Resource is brought to you by the Alberta Energy Regulator.
Alberta - May 4, 2021

Emergencies seem to happen at the most inconvenient times – late Friday afternoon, long weekends, during vacation or holidays in December, or in the middle of a global health pandemic.

And when they do, there's only one way to deal with it: Get big quick! In other words, never underestimate an emergency and always be prepared – you can always scale back if you need to.

Emergency Response

These are words to live by for the Alberta Energy Regulator's Field Incident Response Support Team (FIRST), a unique team of specialists working within the chaos of fires, floods, pipeline spills, gas leaks, and other emergency situations. No matter the size of the emergency, or where in Alberta it's located, you'll likely find the AER's team on site ensuring Albertans are safe and the environment remains protected.

"Get big quick means we always prepare to respond to the worse-case scenario," says AER emergency response coordinator, Mark Zamin. "So, get everyone involved right away and then send home the ones you don't need once you have sized up the situation."

For nearly a decade, Zamin has been one of nine people on FIRST ready to respond to an emergency anywhere in the province, regardless if it is related to oil and gas or not. FIRST works closely with other government agencies, such as the Alberta Emergency Management Agency, as well as with municipalities and first responders.

“We will always step in to protect the public. We have the knowledge, the training, and the ability to help out.”

Mark Zamin, AER emergency response coordinatort

"The members of our team are so well trained we are often called upon to assist during provincial emergencies," says Zamin.
FIRST responds to between 18 and 24 emergencies annually, with incidents lasting anywhere from three to 28 days, depending on the complexity. At the same time, it's important to keep their skills up-to-date, and they dedicate a lot of time to reviewing best practices and putting them to work in training exercises.

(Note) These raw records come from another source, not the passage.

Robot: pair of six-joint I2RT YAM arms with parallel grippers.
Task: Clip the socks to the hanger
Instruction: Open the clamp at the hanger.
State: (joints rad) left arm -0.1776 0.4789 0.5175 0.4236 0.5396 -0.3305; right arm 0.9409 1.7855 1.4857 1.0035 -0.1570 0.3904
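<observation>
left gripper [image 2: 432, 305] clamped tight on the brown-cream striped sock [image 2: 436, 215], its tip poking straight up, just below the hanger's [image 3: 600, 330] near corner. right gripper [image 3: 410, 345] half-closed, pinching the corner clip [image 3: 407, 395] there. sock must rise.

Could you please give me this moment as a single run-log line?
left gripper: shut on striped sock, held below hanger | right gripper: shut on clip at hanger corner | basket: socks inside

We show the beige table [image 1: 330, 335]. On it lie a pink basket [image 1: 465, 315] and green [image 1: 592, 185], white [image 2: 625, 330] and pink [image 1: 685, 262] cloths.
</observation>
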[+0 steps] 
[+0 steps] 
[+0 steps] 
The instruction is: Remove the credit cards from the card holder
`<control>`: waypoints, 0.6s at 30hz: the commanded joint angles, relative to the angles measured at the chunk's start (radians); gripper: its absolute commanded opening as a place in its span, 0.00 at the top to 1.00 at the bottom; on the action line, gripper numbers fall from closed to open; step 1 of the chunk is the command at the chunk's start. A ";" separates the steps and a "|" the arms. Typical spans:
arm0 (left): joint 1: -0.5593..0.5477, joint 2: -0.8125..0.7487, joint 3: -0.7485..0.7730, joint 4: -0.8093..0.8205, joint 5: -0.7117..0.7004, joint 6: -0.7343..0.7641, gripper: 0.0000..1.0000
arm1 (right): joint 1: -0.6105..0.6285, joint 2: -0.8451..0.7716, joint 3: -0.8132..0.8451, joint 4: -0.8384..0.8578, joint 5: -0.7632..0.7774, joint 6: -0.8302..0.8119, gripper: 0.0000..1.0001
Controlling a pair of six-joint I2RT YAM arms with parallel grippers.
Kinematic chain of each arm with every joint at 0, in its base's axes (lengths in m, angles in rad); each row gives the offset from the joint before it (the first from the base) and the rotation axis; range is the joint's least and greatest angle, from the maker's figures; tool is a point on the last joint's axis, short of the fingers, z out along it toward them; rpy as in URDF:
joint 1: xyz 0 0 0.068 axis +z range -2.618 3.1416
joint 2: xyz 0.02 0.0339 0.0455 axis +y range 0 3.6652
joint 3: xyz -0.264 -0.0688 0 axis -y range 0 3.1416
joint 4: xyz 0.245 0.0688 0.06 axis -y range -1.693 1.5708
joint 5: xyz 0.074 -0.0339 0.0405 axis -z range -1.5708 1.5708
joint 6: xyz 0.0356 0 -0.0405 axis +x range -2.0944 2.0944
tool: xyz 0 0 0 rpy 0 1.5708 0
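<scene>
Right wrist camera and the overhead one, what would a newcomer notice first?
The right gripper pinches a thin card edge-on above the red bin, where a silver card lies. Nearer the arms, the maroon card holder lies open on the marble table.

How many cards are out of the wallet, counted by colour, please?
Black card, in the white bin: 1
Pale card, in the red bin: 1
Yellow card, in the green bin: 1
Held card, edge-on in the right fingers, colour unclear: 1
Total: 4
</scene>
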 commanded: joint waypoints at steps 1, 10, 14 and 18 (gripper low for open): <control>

Where the rubber meets the road

Although COVID-19 and lockdown restrictions have impacted the way FIRST trains, it hasn't prevented them from staying sharp. On an annual basis, FIRST can participate in upwards of 100 exercises with teams within the AER, outside agencies, and oil and gas companies.

Under Directive 071: Emergency Preparedness and Response Requirements for the Petroleum Industry, energy companies are required to practice how they'll respond to emergencies through "tabletop" exercises at least once a year. A tabletop is when energy industry emergency responders discuss how a company would react to an emergency. Full-scale exercises, which involve completing actual response activities like deploying staff or setting up an emergency response team, are required every three years.
During an actual emergency, the AER may have boots on the ground, but it isn't responsible for managing the incident response - that is up to the company behind the incident. Instead, FIRST provides support, focusing on public safety and environmental protection and ensuring response activities don't cause further harm to the environment.

Although Mother Nature is partially to blame for some of Alberta's most historical emergencies, such as the 2011 Slave Lake fire, 2013 southern Alberta floods, or the 2016 Fort McMurray wildfire, she can't be blamed for everything.

Working together

In the fall of 2020, FIRST joined municipal and provincial response teams, including Alberta Environment and Parks and the Alberta Serious Incident Response Team (ASIRT), on a full-scale emergency exercise in Slave Lake. The mock incident involved a pipeline leak into a nearby waterbody.

"This response demonstrated how multiple jurisdictions can collaborate with industry for the good of all Albertans and the environment," said Zamin.

Teams worked together to set up incident command in the Yellowhead Fire Department truck bay and used Lesser Slave Lake to simulate a spill response. Teams practiced deploying lake booms and shore crews to contain the imaginary spill, and even installed wildlife deterrents.

For Zamin, it is exercises like the one in Slake Lake that prepare FIRST for the real thing – even if the AER isn't leading the response.

"We will always step in to protect the public," says Zamin. "We have the knowledge, the training, and the ability to help out."